------ Data section ------
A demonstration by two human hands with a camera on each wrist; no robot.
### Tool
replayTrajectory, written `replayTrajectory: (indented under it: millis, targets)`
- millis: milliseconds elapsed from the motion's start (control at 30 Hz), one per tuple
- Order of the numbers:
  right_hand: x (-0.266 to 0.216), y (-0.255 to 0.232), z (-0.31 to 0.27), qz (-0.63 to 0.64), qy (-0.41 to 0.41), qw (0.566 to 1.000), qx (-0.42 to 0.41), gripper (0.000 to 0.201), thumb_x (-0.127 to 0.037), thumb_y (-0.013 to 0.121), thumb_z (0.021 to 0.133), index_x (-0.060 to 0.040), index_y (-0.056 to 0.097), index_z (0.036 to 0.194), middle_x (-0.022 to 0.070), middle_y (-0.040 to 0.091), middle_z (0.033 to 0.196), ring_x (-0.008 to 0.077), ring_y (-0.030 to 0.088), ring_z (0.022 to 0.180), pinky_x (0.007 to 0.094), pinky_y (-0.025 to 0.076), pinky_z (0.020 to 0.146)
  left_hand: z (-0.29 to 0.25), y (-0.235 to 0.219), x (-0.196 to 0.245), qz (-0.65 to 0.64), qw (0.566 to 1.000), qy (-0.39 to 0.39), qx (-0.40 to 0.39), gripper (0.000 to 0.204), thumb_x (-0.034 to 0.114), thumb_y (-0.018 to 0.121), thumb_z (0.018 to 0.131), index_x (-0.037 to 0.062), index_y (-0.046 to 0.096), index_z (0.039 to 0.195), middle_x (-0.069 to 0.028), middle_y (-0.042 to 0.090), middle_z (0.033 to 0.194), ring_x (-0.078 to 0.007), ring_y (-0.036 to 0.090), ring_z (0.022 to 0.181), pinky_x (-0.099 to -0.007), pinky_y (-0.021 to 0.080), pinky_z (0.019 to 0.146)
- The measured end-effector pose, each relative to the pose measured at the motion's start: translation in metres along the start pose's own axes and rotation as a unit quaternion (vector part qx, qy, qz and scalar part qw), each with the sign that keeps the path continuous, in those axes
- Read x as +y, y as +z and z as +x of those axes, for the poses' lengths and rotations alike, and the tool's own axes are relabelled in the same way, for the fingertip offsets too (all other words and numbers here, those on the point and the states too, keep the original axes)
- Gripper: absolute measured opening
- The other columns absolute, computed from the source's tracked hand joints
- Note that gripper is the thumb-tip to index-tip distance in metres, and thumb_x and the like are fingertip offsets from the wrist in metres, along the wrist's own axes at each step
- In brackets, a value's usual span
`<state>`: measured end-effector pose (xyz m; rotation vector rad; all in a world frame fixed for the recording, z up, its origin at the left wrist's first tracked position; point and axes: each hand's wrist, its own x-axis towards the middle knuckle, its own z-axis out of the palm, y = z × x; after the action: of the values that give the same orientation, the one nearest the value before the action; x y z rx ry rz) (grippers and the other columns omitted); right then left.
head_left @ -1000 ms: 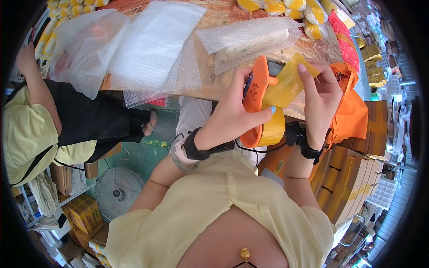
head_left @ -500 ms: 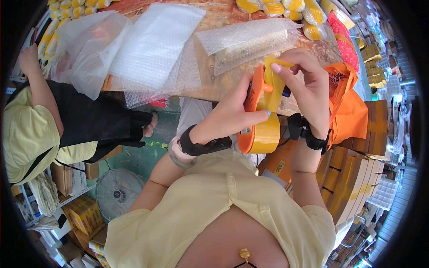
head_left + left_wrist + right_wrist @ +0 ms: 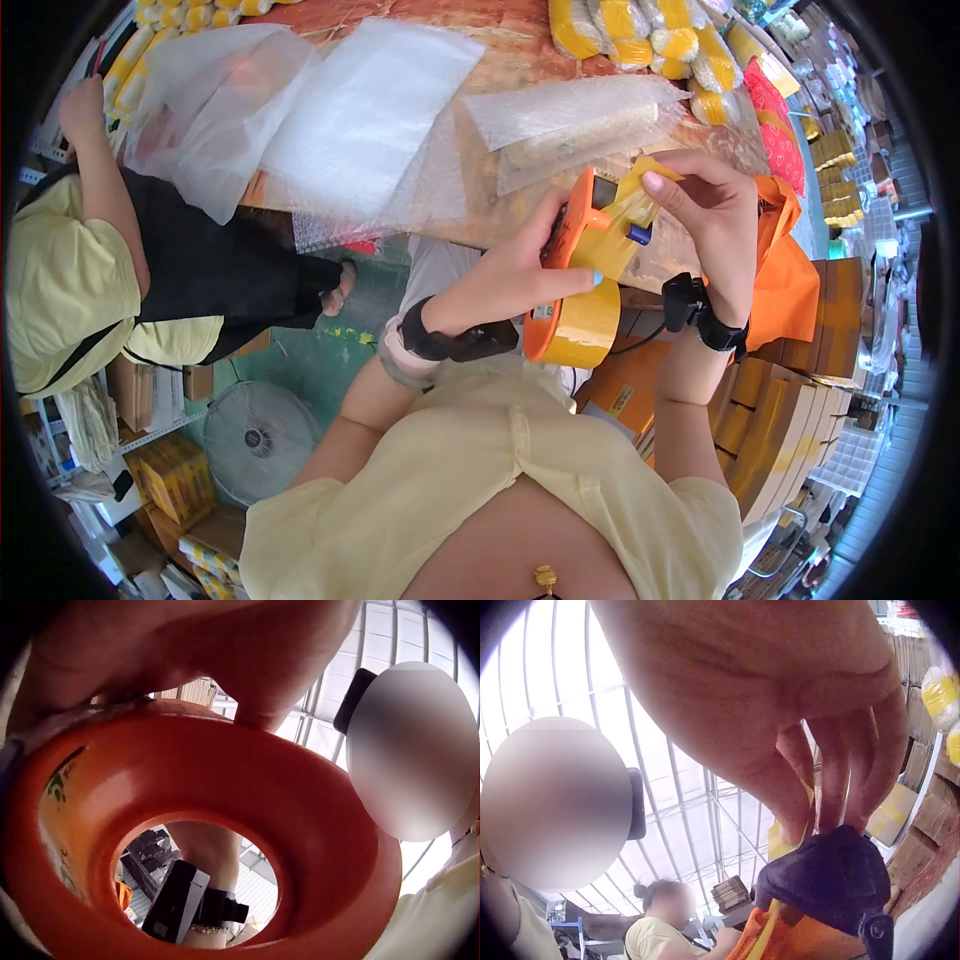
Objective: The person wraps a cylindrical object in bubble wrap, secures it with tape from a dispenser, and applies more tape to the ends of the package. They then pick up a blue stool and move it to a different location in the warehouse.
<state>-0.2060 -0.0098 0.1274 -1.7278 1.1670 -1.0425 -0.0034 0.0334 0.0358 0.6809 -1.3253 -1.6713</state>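
My left hand (image 3: pixel 505 275) grips an orange tape dispenser (image 3: pixel 572 220) by its frame, thumb laid across it. A wide yellow tape roll (image 3: pixel 575 332) sits on the dispenser's lower end, nearest my body. In the left wrist view the dispenser's orange hub (image 3: pixel 322 795) fills the frame, with a round hole through it. Just right of the dispenser, my right hand (image 3: pixel 718 205) pinches the free end of the yellow tape (image 3: pixel 628 215) between thumb and fingers. A dark blue piece (image 3: pixel 825 881) of the dispenser shows below those fingers in the right wrist view.
Beyond my hands a bubble-wrap package (image 3: pixel 580 130) lies on the wooden table (image 3: pixel 500 60), beside white wrapping sheets (image 3: pixel 375 115). Yellow-banded bundles (image 3: pixel 715 65) stand at the back right. An orange bag (image 3: pixel 785 280) and cardboard boxes (image 3: pixel 785 430) are at right; another person (image 3: pixel 80 300) is at left.
The tape end, held out to the right of the dispenser at first, came in close against it and now slants up from it. The dispenser has shifted slightly toward my body.
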Motion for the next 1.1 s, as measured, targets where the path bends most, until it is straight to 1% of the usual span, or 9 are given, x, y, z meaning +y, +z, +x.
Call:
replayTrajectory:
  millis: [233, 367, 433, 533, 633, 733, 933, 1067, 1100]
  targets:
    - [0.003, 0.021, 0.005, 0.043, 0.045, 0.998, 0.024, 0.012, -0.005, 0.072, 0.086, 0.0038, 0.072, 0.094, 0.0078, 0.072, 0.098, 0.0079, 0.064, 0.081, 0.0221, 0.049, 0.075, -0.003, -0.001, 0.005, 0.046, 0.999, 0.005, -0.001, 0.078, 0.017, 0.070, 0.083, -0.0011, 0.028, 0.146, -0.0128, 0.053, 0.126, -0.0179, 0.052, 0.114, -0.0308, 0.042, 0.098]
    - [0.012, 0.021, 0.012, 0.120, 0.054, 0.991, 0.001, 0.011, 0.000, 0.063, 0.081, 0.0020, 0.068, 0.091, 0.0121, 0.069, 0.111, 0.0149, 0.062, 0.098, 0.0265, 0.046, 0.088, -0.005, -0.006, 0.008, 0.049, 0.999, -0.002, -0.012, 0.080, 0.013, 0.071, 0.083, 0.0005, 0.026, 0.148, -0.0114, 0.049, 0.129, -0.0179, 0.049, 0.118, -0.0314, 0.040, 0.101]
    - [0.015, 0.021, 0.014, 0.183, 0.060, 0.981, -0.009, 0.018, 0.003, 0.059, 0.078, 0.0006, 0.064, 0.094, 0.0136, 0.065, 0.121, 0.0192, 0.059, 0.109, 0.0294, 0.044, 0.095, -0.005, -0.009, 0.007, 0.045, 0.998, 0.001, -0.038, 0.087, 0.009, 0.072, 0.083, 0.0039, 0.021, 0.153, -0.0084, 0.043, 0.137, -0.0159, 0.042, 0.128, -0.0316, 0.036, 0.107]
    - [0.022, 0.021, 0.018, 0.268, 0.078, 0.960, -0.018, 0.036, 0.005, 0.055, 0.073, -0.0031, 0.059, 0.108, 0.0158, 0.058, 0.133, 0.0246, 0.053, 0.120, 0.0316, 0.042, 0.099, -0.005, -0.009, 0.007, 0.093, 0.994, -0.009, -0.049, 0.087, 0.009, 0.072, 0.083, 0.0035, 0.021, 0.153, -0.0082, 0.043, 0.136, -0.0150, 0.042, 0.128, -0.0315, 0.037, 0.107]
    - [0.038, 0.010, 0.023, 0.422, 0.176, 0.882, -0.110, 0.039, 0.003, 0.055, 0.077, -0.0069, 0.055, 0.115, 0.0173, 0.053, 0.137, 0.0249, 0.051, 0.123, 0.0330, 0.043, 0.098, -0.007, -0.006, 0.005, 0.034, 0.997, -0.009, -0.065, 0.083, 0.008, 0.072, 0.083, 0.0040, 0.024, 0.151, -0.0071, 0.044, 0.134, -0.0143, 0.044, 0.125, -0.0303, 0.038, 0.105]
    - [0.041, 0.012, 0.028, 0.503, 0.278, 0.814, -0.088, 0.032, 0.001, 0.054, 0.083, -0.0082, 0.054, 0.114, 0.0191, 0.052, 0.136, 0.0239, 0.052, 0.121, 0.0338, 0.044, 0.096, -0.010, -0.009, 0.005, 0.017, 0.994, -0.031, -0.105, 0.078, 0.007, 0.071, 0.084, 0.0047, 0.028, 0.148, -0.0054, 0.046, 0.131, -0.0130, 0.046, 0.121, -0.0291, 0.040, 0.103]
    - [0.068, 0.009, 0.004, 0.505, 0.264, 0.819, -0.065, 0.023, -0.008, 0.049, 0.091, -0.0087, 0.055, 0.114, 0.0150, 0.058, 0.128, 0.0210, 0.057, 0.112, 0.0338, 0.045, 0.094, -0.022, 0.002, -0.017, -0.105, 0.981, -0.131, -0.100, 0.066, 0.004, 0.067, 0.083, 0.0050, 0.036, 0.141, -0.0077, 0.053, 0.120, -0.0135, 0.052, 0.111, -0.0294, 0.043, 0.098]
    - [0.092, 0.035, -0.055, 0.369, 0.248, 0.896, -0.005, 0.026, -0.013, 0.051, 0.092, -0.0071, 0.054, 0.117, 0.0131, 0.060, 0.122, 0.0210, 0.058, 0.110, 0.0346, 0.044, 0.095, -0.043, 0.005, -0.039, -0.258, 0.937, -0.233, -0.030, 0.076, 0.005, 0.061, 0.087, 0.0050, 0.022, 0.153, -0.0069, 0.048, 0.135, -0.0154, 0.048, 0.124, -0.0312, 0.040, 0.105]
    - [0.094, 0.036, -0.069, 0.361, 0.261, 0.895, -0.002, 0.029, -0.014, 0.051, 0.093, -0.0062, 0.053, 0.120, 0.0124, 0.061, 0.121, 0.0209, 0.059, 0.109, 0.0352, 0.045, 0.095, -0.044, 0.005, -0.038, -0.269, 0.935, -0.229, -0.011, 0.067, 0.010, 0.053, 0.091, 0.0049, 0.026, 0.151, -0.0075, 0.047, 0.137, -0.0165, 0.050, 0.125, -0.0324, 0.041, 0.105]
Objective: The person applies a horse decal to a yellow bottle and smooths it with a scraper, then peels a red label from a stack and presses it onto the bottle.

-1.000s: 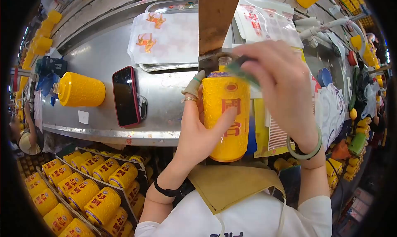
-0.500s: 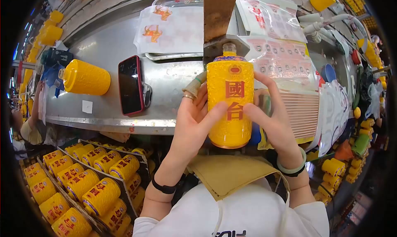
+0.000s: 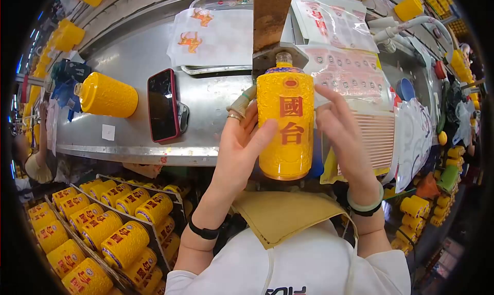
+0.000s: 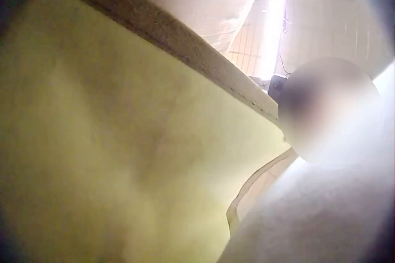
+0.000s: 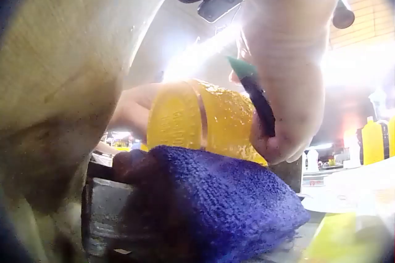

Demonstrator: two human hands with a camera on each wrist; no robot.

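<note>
A yellow embossed bottle (image 3: 286, 124) with red characters and a clear glass neck stands out before the person's chest in the head view. My left hand (image 3: 237, 143) grips its left side, thumb on the front and fingers behind; a finger cover and a ring show on it. Beside the bottle's right side is my right hand (image 3: 346, 140), index finger up near the shoulder. The right wrist view shows that hand pinching a flat green-and-black pad (image 5: 259, 99) near the bottle. Below the bottle lies a blue-purple towel (image 5: 228, 195). Clothing fills most of the left wrist view.
A second yellow bottle (image 3: 109, 95) lies on the metal table (image 3: 123, 150), next to a phone (image 3: 162, 105). Printed transfer sheets (image 3: 343, 68) lie at the right, a tray with white sheets (image 3: 213, 40) behind. Racks of yellow bottles (image 3: 126, 242) stand at lower left.
My right hand came down from the bottle's neck to its right side; its thumb has since left the front. The left hand keeps its grip, and the bottle now faces front more squarely.
</note>
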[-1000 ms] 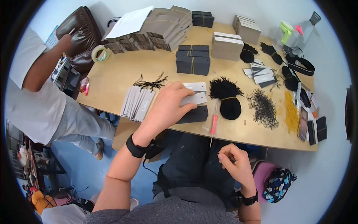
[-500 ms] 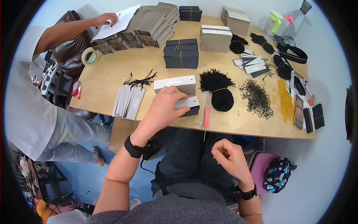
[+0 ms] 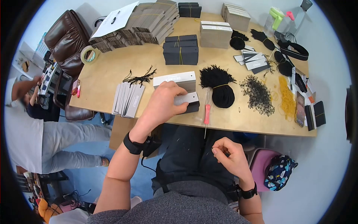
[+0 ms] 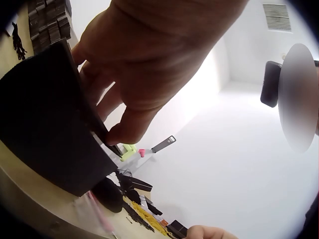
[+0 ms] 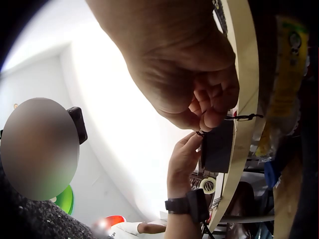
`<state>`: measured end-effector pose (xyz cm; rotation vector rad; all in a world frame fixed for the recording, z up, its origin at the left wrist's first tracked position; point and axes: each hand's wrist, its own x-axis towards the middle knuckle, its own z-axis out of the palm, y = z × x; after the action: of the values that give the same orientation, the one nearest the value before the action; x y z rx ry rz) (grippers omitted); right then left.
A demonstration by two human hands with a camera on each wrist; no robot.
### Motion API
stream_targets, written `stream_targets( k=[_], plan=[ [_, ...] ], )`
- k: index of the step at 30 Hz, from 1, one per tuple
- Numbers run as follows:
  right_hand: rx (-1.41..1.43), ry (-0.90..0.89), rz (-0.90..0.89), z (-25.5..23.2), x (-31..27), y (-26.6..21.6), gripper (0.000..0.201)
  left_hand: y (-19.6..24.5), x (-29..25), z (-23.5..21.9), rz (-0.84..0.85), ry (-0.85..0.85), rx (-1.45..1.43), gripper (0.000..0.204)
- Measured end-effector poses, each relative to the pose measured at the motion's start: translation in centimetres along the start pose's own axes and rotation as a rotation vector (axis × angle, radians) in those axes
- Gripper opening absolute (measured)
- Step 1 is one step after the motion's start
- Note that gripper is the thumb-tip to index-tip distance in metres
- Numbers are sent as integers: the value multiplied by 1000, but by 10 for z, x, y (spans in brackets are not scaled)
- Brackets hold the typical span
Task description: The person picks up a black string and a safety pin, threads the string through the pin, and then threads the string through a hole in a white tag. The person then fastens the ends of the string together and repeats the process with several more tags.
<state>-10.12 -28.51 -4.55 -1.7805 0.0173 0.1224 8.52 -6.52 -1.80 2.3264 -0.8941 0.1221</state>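
Observation:
At the table's front edge, my left hand (image 3: 162, 102) grips a small stack of tags (image 3: 192, 98), pale on top and dark below; its thumb and fingers also show against the dark stack (image 4: 47, 119) in the left wrist view. Behind it stands a longer stack with a white printed top (image 3: 175, 77). My right hand (image 3: 231, 158) hovers over the lap, thumb and fingertips pinched together. In the right wrist view, a thin black cord (image 5: 244, 117) emerges from that hand's fingertips.
Fanned grey tags (image 3: 128, 100) lie left, a black string bundle (image 3: 223, 95) and red-handled tool (image 3: 207, 114) right. Beyond are small black pieces (image 3: 258, 95), yellow bands (image 3: 287, 99) and dark stacks (image 3: 181, 55). Another person (image 3: 24, 138) is at far left.
The other person's hand has left the white sheet, where a pen now shows, and that person has shifted. My left hand stays at the front stack; my right remains pinched over the lap.

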Motion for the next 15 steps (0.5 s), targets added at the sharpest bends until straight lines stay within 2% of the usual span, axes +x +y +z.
stream_targets(
  k=[4,6,9,13,15],
  plan=[
    [-8,11,-4,-1,-1,1,8,8,-2,-4,42,100,-2,31],
    [2,40,0,-4,-2,1,7,30,-11,-14,138,200,74,34],
    [79,94,38,-13,-3,1,6,49,-39,-1,130,131,-108,38],
    [87,133,36,-26,-6,1,7,37,-80,43,67,-57,-234,40],
    [82,134,45,-28,-7,0,8,34,-91,55,37,-55,-268,39]
  ],
)
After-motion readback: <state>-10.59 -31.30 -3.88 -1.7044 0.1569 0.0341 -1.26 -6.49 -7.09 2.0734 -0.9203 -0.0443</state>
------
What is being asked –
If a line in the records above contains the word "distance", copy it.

Expected answer –
- Note that gripper is the thumb-tip to index-tip distance in metres, and thumb_x and the like are fingertip offsets from the wrist in metres, along the wrist's own axes at each step
- Note that gripper is the thumb-tip to index-tip distance in metres

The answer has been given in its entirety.